Limit laws are essential tools for evaluating limits in calculus. These set of rules guide us in breaking down complex expressions into simpler parts when limits are involved.
The primary limit laws include:

• The limit of a sum is equal to the sum of individual limits, which means if you're taking the limit of an expression like \( f(x) + g(x) \), you can separately find the limit of \( f(x) \) and \( g(x) \) and then add them up.
• The limit of a constant multiplied by a function is the constant times the limit of the function. If you have a constant \( c \) and a function \( f(x) \), the limit law states that \( \lim_{x \to a} cf(x) = c \cdot \lim_{x \to a} f(x) \).
• Finally, the limit of a power of a function is the power of the limit of the function. This is the case when you have a function raised to a power, like \( [f(x)]^n \), and it translates to \( [\lim_{x \to a} f(x)]^n \).

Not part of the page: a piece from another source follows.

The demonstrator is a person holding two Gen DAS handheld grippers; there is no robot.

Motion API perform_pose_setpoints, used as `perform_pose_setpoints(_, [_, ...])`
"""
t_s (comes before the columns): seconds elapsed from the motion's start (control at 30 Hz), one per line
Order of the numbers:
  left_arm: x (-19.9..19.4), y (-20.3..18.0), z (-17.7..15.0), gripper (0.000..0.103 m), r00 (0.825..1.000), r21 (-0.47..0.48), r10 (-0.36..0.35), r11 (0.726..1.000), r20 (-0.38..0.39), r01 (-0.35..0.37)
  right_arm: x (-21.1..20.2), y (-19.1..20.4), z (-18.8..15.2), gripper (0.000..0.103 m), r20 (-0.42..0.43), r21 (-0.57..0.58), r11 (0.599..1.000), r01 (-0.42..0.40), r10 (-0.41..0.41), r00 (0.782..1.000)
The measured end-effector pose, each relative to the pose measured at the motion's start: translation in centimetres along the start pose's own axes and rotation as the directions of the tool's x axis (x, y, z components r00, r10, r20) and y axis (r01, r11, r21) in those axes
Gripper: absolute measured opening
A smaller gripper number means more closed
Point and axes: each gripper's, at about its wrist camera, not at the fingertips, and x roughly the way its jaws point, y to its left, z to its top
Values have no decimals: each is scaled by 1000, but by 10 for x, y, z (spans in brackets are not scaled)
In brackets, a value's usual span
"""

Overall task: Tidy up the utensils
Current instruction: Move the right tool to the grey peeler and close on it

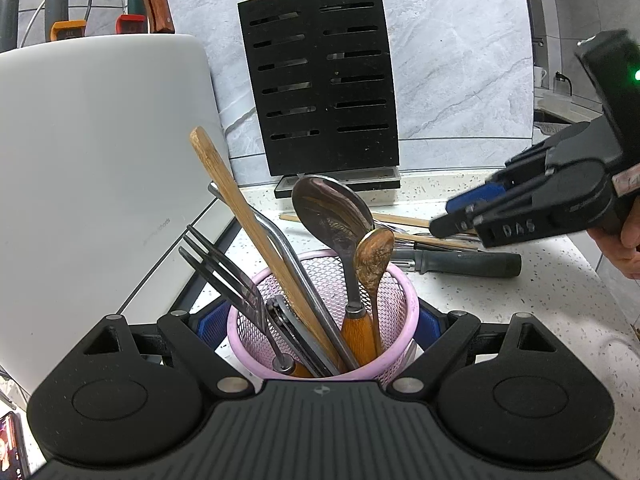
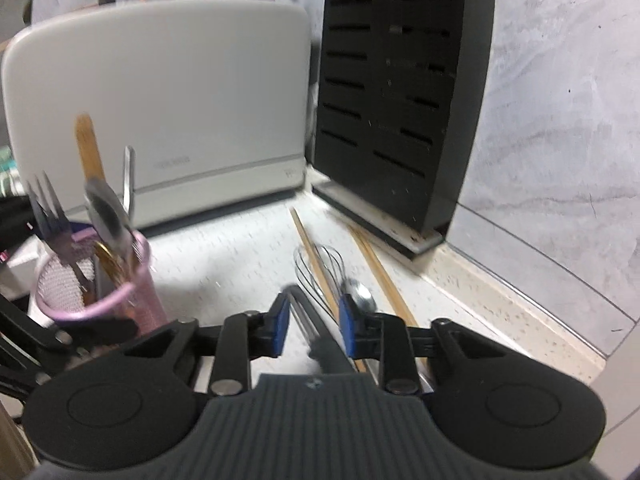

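- The left gripper (image 1: 322,320) was clenched around the pink mesh cup (image 1: 394,308), its blue pads pressed to the cup's sides at about nine and three o'clock, apparently to keep the cup from tipping while more pieces went in.
- The cup already held a large metal spoon (image 1: 332,208), a small wooden spoon (image 1: 374,252), a wooden spatula (image 1: 224,196) and a dark fork (image 1: 224,276), all leaning toward twelve o'clock with handles down. That suggested sorting was well along.
- The right gripper (image 2: 314,324) came in low over the speckled counter (image 2: 224,256), seen at three o'clock in the left wrist view, aimed at the loose pile.
- Its jaws stood partly apart and released. A dark-handled tool (image 2: 320,332) lay between the blue pads, yet neither pad visibly pressed on it. Blur made the exact gap hard to judge.
- The remaining pieces lay at twelve o'clock from the right gripper: a wire whisk (image 2: 320,268), a metal spoon (image 2: 362,294) and wooden chopsticks (image 2: 308,248), crossing one another just beside the black knife block (image 2: 400,100).
- The block stood against the wall next to the white cutting board (image 2: 160,92), both well clear of the pile.
- My guess was that the dark-handled tool was the next pick. Overlapping chopsticks might be dragged along.
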Motion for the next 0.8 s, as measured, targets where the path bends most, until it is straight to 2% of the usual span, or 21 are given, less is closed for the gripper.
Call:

Understanding these basic properties can simplify complex problems and help find solutions more easily. Using these rules significantly reduces the complexity of evaluating limits.

Evaluating limits involves applying the limit laws to simplify the expressions until the limit can be evaluated directly. In the given problem, we know the individual limits of the functions:

• \( \lim_{x \to a} f(x) = 3 \)
• \( \lim_{x \to a} g(x) = -1 \)

With these, we can start by evaluating each component of the expression separately. For example, we can compute the limit of \( 3g(u) \) by using the constant multiple rule:

• \( \lim_{u \to a} 3g(u) = 3 \times (-1) = -3 \)

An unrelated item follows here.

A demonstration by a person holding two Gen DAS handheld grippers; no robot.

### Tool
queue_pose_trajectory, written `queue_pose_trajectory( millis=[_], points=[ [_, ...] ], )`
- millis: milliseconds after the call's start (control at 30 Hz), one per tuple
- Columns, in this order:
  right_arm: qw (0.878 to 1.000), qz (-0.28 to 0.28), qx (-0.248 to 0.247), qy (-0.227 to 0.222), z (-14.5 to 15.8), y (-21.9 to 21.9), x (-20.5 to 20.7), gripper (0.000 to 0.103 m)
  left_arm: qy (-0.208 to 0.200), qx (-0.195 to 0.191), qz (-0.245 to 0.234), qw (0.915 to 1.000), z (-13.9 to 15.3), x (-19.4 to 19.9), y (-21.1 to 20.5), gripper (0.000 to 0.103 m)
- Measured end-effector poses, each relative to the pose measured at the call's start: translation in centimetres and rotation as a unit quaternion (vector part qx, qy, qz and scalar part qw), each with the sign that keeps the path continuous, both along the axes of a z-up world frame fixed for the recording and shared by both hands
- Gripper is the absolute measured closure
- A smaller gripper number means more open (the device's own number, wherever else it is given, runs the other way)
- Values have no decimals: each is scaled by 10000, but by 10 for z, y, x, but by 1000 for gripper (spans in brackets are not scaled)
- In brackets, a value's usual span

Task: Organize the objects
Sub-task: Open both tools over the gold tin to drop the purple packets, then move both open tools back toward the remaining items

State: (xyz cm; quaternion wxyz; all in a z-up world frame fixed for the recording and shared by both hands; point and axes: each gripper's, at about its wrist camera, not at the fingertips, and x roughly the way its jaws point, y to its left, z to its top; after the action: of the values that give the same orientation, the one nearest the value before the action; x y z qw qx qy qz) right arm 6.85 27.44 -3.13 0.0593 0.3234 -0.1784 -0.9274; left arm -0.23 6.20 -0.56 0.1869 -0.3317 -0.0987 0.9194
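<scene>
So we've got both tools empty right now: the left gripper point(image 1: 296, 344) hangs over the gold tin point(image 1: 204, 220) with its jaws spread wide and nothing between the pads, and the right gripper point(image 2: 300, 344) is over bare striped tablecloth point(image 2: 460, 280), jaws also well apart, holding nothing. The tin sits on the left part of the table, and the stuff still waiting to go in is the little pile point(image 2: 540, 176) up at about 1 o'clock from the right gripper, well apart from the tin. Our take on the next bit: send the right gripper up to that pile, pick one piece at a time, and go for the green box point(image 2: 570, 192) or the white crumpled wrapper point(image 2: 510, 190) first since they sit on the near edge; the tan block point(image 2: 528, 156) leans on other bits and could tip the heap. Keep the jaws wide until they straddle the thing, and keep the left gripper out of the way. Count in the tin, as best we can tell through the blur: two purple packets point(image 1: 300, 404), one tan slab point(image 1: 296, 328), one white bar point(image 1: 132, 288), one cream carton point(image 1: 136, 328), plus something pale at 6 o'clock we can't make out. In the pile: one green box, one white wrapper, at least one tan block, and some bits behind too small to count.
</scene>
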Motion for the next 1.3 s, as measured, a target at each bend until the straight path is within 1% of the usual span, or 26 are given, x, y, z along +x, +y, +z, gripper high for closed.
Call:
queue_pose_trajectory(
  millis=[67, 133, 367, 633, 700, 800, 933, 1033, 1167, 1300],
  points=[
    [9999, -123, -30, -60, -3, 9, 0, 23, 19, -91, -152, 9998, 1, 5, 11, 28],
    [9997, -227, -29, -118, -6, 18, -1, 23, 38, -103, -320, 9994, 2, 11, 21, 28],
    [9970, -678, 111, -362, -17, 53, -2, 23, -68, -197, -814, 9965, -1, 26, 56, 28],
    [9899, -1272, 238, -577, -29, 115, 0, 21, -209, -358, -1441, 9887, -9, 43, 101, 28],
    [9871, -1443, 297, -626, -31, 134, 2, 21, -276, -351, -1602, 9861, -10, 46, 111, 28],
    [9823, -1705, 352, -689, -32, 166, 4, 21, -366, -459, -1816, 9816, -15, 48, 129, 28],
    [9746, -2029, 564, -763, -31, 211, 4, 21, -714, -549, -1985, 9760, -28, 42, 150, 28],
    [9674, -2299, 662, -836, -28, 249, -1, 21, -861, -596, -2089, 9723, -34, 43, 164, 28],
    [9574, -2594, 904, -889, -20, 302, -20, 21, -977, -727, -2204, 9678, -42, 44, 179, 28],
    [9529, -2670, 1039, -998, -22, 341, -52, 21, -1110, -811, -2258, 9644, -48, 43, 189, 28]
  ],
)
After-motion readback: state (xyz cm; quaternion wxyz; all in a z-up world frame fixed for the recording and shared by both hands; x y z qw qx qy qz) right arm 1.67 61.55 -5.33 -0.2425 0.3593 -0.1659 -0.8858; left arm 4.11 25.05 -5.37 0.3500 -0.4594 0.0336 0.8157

Next, we combine these results to evaluate the limit inside the brackets:

• \( \lim_{u \to a} [f(u) + 3g(u)] = 3 + (-3) = 0 \)

By breaking down through individual limits and adding them, you obtain a simplified form, hence making the process far less intimidating.

The concept of power of limits is particularly useful when dealing with expressions raised to an exponents. According to the power rule in limit laws, if a function \( g(x) \) approaches a limit \( L \) as \( x \to a \), then the limit of \( [g(x)]^n \) is \( L^n \).
In this exercise, once we reached the expression \( \lim_{u \to a} [f(u) + 3g(u)] = 0 \), applying the power of limits rule becomes straightforward:

• \( \lim_{u \to a} [f(u) + 3g(u)]^3 = [\lim_{u \to a} (0)]^3 = 0^3 \)

This results in \( 0 \), as raising zero to any positive power still yields zero. Understanding and applying the power of limits helps in solving problems where expressions are compounded by exponents. Remember, ensuring that the underlying function approaches a specific limit can direct this process smoothly.